Nel 1979 realizzò un documentario di mezz'ora incentrato sulla figura del sindacalista ed esponente politico socialista Eugene Victor Debs; il titolo dell'opera è Eugene V. Debs: Trade Unionist, Socialist, Revolutionary, 1855-1926[18]. Nel 1987, mentre era sindaco di Burlington, pubblicò We Shall Overcome, un album di talking blues inciso con il contributo di trenta musicisti del Vermont[19]. L'anno dopo, invece, apparve in un cameo nel film Ancora insieme, interpretando un uomo che distribuisce caramelle ai bambini in occasione della notte di Halloween[20].
Bernie Sanders si è sposato due volte:
con Deborah Shilling, a cui è stato legato dal 1964 al 1966 e da cui non ha avuto figli[4];
con Jane O'Meara, con cui è sposato dal 1988 e della quale ha adottato i tre figli avuti dal precedente marito[4].
Nel 1969 ha inoltre avuto un figlio, Levi, dalla sua compagna Susan Campbell Mott[15].

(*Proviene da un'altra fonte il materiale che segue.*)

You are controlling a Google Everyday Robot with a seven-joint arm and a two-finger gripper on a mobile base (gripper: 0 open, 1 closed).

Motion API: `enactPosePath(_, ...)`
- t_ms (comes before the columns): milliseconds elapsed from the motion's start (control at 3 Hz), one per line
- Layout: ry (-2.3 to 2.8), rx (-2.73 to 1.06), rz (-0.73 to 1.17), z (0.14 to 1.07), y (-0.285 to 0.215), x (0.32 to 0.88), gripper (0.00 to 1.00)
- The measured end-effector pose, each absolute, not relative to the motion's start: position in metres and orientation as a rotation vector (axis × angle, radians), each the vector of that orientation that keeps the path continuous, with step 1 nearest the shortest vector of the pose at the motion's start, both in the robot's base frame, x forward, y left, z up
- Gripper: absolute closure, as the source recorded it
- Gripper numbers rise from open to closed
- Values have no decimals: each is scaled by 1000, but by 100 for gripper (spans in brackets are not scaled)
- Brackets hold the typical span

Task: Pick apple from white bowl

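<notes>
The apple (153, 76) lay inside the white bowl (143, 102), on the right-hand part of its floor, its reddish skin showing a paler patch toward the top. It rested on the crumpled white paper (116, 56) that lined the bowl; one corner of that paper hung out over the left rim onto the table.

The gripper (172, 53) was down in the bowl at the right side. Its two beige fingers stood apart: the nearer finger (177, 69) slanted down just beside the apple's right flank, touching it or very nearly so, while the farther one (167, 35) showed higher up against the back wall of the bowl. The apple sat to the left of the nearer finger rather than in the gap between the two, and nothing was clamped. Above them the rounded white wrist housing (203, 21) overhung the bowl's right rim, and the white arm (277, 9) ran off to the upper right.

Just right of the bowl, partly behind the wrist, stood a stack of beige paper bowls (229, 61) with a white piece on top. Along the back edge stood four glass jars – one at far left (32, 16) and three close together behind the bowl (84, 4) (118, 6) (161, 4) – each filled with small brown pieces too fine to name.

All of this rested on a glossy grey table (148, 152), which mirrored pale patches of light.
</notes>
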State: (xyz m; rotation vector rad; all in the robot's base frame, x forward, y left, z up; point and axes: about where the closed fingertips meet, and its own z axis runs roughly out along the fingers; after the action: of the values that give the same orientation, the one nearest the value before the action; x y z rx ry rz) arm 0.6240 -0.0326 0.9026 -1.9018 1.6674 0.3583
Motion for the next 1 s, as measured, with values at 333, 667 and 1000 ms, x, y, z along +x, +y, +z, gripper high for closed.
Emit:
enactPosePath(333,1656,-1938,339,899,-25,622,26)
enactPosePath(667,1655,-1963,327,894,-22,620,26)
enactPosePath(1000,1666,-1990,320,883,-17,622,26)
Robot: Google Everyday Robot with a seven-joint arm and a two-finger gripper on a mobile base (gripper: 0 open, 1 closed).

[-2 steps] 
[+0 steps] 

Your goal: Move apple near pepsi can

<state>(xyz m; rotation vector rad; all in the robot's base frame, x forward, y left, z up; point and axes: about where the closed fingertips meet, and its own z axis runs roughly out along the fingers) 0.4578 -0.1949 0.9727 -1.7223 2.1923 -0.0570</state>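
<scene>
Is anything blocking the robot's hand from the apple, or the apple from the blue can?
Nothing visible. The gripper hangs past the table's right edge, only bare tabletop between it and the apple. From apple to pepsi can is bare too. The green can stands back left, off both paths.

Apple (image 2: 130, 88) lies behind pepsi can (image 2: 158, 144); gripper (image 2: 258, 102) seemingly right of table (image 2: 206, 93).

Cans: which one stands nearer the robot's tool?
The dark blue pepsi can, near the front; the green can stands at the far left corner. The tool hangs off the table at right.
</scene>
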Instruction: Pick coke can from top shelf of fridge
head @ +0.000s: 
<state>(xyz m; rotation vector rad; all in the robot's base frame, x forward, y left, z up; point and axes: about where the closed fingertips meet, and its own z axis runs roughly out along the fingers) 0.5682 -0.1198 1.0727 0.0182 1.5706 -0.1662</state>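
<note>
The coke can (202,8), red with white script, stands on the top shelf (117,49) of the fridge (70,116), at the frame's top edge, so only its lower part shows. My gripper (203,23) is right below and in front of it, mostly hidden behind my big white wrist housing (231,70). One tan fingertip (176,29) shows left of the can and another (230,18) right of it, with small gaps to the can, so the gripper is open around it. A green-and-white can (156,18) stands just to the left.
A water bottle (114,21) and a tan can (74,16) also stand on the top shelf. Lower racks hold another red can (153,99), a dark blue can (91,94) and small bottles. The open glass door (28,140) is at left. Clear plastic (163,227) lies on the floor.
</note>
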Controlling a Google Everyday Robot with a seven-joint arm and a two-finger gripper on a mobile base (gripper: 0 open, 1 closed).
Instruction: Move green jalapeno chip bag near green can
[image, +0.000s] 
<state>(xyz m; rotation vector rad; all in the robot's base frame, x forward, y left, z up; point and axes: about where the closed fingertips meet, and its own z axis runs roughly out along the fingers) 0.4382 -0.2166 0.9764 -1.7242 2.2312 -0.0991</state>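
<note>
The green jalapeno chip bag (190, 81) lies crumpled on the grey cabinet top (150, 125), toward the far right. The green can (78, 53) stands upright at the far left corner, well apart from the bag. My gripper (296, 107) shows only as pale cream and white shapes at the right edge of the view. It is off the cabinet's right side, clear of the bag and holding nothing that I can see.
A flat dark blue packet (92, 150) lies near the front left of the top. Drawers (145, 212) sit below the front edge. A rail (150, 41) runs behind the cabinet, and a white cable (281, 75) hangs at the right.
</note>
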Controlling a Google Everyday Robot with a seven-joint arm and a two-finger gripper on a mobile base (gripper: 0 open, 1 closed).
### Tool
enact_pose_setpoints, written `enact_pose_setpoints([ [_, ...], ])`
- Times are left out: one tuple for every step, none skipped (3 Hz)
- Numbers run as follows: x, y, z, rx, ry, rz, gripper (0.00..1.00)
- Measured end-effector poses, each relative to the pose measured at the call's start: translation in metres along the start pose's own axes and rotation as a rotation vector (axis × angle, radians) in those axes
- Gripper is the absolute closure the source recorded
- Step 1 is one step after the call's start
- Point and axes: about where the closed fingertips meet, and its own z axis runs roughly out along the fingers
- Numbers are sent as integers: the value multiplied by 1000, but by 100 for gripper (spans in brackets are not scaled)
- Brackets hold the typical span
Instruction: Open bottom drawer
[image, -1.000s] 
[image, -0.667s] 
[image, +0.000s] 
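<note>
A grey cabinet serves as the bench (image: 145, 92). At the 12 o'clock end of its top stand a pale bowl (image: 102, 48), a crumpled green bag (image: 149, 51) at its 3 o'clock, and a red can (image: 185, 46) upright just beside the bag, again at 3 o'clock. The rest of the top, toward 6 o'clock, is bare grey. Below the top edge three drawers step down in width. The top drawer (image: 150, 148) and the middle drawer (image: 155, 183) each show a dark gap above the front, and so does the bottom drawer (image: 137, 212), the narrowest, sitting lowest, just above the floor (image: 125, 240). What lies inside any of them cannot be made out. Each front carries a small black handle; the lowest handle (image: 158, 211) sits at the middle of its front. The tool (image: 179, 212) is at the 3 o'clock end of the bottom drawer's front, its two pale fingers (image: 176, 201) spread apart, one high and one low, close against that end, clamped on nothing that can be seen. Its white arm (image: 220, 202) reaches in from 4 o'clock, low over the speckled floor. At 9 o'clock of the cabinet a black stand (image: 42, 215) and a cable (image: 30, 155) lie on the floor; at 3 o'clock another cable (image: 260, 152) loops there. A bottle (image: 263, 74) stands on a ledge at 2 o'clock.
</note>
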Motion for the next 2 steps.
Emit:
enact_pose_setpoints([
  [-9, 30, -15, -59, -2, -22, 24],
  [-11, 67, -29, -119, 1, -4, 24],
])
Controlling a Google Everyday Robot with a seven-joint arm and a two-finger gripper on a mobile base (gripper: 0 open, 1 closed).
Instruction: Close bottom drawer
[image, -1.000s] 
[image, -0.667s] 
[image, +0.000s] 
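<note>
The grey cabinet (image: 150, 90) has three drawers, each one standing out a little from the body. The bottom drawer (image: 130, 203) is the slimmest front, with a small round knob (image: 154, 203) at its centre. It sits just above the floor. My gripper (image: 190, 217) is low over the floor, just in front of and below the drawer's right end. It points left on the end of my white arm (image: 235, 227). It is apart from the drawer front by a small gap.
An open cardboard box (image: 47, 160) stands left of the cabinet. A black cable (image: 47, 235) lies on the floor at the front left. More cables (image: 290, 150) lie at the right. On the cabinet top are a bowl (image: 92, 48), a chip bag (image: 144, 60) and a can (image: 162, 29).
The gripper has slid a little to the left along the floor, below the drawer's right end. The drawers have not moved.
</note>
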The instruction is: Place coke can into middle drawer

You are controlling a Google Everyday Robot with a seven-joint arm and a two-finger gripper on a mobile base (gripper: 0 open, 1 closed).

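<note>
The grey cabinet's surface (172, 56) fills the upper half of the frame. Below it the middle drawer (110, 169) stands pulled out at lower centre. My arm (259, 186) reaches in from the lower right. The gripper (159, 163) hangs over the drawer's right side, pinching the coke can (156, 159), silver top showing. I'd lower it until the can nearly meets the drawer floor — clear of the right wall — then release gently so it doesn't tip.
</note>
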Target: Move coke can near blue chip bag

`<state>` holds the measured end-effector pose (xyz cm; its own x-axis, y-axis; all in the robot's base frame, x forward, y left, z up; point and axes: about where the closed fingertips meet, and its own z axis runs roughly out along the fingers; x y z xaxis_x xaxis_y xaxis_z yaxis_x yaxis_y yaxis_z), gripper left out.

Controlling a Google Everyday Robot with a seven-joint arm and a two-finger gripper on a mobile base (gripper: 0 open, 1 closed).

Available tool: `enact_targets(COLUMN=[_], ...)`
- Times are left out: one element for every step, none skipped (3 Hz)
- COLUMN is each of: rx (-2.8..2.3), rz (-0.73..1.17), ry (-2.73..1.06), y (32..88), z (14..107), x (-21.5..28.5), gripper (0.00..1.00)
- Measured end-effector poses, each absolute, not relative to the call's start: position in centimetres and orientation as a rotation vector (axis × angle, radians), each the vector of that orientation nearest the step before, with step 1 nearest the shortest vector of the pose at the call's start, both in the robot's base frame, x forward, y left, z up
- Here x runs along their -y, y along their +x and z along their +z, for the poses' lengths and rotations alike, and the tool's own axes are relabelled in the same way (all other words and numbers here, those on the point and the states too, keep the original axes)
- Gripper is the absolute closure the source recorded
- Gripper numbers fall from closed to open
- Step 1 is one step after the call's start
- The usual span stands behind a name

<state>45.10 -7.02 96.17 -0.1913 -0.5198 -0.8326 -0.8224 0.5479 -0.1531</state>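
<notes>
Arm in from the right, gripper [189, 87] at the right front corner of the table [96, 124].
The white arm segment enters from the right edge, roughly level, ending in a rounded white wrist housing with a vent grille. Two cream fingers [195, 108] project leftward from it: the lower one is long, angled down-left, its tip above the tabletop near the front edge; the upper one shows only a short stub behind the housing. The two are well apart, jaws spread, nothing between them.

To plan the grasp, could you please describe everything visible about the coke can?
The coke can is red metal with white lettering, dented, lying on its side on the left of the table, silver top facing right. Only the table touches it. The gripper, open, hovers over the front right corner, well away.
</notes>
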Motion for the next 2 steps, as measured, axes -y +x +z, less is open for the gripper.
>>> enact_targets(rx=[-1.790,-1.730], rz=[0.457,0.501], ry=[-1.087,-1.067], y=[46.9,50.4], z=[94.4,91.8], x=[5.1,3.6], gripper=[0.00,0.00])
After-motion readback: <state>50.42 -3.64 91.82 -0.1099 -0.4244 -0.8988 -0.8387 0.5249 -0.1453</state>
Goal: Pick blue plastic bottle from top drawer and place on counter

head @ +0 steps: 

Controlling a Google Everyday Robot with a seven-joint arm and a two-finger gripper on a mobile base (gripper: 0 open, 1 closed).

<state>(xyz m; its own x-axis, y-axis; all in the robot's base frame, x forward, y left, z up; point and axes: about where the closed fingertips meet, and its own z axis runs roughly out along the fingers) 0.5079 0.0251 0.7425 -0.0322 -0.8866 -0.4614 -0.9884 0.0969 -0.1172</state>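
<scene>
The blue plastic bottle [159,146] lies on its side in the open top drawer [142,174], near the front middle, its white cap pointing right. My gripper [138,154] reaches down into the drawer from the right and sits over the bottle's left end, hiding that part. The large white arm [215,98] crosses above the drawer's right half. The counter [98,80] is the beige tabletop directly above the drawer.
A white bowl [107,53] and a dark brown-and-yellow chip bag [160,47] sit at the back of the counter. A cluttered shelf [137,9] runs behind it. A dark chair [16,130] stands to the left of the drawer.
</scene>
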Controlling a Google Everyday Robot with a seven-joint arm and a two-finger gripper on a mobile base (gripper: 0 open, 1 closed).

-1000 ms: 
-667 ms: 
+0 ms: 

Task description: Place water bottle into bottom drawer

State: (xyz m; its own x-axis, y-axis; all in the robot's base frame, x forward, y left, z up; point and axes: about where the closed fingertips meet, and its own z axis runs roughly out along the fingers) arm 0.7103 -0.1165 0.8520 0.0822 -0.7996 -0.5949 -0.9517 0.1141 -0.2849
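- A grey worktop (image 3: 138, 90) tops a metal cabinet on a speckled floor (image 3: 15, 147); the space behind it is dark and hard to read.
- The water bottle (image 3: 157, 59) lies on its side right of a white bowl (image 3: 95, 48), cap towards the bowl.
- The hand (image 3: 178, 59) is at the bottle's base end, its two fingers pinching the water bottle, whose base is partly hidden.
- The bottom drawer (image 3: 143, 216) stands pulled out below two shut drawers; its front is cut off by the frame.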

Per quanto attiene alla sfera religiosa, Sanders si descrive come un «ebreo secolare senza forti legami con i culti organizzati», ma comunque «fiero di essere ebreo»; non frequenta abitualmente la sinagoga e ha spesso lavorato nella festività di Rosh haShana, il Capodanno religioso ebraico[14][21][22][23]. La moglie Jane è invece cattolica; in varie circostanze, Sanders ha espresso parole di forte stima e apprezzamento nei confronti di papa Francesco[24], che ha poi brevemente incontrato nell'aprile 2016 dopo un convegno in Vaticano sui temi dell'ambiente, affrontati anche dal pontefice nell'enciclica Laudato si'[25].
Nel 2016, a seguito di una denuncia presentata dal coordinatore per il Vermont della campagna presidenziale di Donald Trump, la seconda moglie di Sanders è stata sottoposta a un'inchiesta da parte dell'FBI per una presunta truffa risalente al 2010: la donna fu accusata di aver ottenuto, grazie a certificazioni false e a pressioni indebite esercitate dai collaboratori del marito, un ingente prestito a beneficio del Burlington College, di cui all'epoca era presidente[26][27]. Nel giugno del 2017, il Washington Post rese noto che il senatore non risultava indagato[28]; in seguito anche la moglie fu pienamente scagionata dalle accuse[29].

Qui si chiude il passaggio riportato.